The full listing, copied exactly and free of pictures, is the expected reply.
---------- DATASET EXCERPT
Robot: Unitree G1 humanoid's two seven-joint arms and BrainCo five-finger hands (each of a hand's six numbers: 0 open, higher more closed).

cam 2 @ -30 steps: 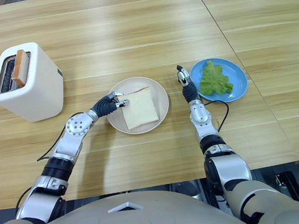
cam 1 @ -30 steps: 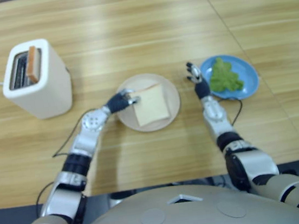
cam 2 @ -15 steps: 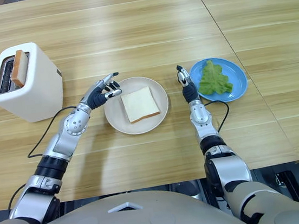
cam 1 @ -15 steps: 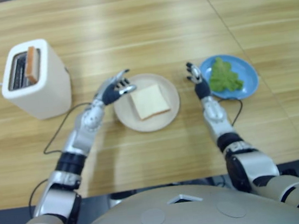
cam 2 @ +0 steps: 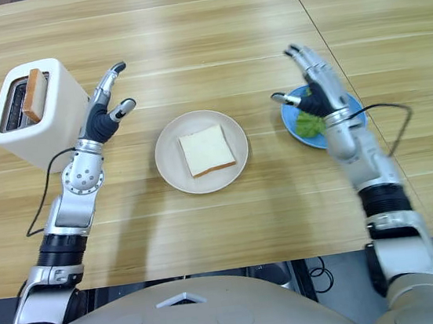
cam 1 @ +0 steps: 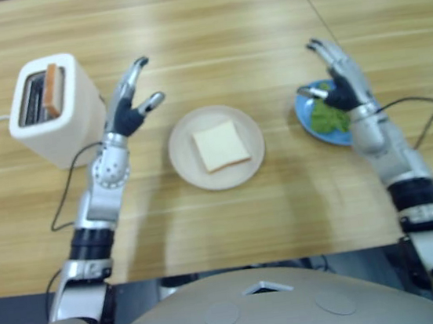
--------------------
# WRITTEN ANSWER
Robot: Unitree G1 humanoid's two seven-joint arms and BrainCo five-finger hands (each of a hand's six numbers: 0 open, higher more closed).

cam 2 @ -30 steps: 
cam 1 @ -30 steps: 
cam 2 @ -15 steps: 
cam 1 @ -15 steps: 
cam 2 @ +0 steps: 
cam 1 @ +0 steps: 

The answer has now been finished.